Extracted data entries:
+++

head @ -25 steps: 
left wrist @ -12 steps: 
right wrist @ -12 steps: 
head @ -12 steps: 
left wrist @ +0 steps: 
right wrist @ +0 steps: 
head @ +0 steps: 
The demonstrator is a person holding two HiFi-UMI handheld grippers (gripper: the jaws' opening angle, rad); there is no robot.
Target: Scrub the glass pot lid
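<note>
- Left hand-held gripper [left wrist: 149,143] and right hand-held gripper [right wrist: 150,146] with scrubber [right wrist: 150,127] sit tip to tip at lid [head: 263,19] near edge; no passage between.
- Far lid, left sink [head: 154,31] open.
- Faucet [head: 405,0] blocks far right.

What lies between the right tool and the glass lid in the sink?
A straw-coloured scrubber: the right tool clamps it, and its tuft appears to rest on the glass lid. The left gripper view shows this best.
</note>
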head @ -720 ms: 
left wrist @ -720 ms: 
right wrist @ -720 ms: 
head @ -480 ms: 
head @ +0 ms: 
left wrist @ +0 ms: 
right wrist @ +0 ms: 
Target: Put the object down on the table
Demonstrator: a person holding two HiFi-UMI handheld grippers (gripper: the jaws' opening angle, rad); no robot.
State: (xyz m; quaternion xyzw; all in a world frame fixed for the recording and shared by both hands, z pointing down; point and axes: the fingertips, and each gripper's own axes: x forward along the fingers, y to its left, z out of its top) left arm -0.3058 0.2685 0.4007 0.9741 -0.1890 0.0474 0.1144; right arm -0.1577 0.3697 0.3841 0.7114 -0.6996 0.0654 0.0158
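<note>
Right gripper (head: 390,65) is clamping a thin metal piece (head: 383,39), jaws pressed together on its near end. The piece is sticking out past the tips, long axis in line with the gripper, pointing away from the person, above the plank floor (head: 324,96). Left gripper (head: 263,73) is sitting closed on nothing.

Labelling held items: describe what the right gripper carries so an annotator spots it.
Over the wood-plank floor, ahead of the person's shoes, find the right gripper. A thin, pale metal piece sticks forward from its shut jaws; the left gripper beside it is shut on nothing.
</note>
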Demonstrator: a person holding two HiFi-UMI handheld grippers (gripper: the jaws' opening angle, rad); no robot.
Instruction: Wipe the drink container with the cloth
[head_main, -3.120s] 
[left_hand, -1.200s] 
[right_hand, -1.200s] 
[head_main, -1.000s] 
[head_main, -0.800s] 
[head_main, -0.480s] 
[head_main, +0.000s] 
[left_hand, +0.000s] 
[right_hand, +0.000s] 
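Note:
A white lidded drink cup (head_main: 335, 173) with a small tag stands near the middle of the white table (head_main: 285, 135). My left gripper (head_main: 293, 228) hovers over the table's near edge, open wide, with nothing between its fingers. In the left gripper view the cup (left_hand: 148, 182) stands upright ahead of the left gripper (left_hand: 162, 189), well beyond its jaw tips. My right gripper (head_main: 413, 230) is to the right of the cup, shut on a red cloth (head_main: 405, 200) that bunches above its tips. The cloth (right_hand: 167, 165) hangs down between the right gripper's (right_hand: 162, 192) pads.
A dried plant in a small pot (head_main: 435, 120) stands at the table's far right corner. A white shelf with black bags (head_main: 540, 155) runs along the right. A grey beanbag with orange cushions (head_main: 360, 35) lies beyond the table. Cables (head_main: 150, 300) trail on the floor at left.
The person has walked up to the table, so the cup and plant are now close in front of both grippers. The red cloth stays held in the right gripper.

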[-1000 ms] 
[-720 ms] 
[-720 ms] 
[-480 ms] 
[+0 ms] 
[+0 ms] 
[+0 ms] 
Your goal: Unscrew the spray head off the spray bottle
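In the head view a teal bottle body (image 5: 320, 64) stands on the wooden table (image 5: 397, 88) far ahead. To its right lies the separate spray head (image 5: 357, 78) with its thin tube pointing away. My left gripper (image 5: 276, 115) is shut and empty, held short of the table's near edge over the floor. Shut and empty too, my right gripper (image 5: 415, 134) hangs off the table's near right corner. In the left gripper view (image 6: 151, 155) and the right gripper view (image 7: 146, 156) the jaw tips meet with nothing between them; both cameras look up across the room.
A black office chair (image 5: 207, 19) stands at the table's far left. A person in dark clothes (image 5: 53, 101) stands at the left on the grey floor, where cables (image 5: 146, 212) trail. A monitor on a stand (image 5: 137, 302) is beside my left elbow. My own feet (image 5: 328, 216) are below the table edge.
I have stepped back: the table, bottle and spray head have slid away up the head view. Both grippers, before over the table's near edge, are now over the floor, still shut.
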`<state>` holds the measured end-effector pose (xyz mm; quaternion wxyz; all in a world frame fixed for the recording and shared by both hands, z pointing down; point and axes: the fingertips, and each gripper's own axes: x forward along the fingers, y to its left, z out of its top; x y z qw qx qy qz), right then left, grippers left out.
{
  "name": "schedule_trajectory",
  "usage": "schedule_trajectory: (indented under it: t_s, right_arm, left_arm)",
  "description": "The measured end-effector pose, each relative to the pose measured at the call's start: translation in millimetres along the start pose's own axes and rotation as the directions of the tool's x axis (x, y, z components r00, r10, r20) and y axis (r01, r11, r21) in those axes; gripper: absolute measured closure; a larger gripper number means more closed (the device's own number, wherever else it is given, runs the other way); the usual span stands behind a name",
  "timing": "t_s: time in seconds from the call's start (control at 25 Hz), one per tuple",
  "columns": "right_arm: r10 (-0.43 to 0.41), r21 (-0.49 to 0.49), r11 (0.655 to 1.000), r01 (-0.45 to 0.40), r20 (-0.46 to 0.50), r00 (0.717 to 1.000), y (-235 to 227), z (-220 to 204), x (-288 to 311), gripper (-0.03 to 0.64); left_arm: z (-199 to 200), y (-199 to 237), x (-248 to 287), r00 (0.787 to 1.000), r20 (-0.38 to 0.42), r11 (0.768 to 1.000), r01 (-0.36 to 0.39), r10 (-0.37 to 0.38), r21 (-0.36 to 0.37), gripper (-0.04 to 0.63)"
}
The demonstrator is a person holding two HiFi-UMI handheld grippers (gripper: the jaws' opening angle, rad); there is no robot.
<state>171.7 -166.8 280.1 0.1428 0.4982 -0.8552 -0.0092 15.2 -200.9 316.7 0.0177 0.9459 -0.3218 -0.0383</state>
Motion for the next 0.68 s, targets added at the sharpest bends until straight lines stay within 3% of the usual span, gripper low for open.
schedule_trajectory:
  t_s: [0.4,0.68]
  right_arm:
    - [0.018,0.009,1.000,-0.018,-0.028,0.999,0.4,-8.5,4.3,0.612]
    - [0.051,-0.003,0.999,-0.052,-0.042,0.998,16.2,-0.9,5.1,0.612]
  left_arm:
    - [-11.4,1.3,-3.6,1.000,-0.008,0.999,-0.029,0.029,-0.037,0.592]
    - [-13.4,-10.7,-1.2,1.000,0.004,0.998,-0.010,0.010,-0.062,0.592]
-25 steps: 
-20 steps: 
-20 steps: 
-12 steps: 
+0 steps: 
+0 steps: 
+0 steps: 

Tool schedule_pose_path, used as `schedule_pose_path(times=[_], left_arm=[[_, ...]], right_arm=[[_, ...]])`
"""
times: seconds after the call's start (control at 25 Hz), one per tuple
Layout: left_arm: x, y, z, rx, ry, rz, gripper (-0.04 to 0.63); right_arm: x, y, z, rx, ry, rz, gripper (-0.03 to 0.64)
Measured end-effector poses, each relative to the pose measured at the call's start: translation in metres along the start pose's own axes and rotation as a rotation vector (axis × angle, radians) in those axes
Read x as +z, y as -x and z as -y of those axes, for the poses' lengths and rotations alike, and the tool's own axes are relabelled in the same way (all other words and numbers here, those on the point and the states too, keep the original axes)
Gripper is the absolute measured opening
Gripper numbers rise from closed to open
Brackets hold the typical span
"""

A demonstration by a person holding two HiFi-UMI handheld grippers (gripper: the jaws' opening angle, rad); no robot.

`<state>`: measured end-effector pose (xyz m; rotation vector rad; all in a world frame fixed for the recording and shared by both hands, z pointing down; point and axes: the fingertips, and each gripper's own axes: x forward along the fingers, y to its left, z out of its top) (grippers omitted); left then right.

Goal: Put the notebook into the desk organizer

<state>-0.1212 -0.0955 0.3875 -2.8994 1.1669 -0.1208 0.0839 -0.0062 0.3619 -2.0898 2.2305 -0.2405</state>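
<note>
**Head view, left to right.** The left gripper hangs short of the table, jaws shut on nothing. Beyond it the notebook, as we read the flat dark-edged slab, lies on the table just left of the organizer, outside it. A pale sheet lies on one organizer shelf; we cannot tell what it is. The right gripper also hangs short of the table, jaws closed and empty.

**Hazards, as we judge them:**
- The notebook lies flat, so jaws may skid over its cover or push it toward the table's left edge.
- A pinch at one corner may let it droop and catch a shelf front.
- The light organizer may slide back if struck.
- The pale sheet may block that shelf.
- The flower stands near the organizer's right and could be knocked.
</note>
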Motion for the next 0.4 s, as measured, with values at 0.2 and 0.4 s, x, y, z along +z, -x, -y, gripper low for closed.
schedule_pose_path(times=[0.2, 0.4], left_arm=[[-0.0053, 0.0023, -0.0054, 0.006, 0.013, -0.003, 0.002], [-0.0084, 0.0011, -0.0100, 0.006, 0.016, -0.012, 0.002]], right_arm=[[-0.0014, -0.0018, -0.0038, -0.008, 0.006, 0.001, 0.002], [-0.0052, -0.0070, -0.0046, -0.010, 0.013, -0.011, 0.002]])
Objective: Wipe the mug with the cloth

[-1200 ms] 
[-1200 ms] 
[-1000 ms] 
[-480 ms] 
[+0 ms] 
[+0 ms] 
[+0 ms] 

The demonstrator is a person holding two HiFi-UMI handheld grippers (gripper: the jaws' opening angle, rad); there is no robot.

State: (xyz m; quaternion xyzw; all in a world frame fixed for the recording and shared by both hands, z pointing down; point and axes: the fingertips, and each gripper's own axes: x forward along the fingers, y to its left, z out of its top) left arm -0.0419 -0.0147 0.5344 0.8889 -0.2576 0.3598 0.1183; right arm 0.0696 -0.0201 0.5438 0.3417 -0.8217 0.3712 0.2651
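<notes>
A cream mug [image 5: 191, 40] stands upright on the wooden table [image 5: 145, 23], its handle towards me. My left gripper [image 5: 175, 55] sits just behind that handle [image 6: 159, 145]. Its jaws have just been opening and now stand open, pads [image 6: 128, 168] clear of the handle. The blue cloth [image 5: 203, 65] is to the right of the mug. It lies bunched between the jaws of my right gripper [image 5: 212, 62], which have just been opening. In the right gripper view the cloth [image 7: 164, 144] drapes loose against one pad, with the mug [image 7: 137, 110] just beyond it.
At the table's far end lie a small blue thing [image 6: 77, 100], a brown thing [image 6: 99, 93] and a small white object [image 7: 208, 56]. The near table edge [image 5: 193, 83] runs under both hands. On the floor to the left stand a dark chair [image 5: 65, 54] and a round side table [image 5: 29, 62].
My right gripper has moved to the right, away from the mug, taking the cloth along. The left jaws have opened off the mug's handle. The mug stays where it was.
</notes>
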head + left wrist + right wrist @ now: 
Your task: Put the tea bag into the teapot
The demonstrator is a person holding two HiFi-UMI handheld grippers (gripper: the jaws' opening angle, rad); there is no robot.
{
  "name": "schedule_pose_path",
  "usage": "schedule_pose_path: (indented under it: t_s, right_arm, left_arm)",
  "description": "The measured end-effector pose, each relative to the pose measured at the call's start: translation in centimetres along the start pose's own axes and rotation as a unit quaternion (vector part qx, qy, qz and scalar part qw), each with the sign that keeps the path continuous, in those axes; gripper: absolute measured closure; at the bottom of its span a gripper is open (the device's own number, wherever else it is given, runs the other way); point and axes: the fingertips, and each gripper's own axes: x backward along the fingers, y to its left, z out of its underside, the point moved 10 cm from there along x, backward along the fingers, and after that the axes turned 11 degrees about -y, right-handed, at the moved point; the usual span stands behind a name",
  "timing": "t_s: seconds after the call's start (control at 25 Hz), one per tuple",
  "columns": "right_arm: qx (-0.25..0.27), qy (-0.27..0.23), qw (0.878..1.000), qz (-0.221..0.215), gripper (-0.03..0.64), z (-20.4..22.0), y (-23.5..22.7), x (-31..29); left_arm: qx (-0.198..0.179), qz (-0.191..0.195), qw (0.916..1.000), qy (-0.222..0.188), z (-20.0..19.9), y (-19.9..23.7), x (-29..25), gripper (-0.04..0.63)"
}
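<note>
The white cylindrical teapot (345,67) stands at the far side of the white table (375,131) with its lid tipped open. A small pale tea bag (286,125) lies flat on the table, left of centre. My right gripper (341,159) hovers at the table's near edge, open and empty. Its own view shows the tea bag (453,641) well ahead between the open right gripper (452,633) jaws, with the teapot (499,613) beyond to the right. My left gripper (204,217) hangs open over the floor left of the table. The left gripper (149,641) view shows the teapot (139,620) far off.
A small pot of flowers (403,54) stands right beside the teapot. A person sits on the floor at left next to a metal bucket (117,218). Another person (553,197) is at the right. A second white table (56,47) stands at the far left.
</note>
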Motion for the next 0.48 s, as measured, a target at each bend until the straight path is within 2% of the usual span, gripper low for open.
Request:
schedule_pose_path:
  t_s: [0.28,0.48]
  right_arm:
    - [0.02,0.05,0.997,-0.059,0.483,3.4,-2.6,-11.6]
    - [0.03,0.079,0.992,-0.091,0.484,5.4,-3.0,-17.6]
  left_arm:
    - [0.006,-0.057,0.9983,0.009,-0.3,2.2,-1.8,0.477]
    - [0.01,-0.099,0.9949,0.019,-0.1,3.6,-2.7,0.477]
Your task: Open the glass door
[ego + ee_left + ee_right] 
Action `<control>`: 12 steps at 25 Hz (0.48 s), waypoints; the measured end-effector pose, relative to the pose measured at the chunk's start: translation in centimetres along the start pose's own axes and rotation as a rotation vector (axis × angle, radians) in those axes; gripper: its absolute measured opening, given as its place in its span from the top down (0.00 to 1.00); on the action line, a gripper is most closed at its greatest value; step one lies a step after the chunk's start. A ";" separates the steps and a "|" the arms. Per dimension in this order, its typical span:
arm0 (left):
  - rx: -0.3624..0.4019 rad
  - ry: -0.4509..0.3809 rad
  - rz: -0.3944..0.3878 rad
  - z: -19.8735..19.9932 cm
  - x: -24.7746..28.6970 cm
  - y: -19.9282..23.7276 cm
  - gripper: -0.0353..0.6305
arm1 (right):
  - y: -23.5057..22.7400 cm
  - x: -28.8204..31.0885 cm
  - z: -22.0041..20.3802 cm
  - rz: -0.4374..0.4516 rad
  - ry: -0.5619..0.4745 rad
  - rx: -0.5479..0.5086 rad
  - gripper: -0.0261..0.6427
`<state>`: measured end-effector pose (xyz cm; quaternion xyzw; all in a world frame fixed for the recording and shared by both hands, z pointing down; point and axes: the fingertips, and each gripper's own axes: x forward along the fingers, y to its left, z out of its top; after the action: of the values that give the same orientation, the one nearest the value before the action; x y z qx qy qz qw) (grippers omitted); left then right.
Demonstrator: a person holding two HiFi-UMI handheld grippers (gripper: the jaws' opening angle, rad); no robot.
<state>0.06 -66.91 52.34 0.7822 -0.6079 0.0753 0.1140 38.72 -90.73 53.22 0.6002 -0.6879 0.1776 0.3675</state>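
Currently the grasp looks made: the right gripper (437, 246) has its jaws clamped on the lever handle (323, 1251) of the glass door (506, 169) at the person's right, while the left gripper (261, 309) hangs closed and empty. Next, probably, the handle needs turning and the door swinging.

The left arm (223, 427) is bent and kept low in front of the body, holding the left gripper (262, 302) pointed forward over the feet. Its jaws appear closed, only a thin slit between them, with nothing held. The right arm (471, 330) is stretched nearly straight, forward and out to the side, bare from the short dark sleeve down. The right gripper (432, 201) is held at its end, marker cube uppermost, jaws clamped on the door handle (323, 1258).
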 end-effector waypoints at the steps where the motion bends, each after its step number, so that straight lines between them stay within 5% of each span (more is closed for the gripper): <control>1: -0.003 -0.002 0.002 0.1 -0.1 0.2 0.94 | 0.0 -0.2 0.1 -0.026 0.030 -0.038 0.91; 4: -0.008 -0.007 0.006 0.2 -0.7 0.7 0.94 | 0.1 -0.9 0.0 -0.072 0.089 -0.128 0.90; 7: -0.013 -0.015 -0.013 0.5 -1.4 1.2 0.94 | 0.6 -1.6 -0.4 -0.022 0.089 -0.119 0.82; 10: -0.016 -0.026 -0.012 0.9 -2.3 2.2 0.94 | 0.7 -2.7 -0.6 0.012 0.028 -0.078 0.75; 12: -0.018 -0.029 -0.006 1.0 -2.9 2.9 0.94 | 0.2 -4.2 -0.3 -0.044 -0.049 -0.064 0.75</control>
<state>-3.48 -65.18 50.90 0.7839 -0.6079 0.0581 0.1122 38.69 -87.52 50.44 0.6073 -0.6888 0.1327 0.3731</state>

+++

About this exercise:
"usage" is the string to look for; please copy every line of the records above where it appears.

Solution to this exercise:
  "usage": "schedule_trajectory: (indented under it: t_s, right_arm, left_arm)",
  "usage": "schedule_pose_path: (indented under it: t_s, right_arm, left_arm)",

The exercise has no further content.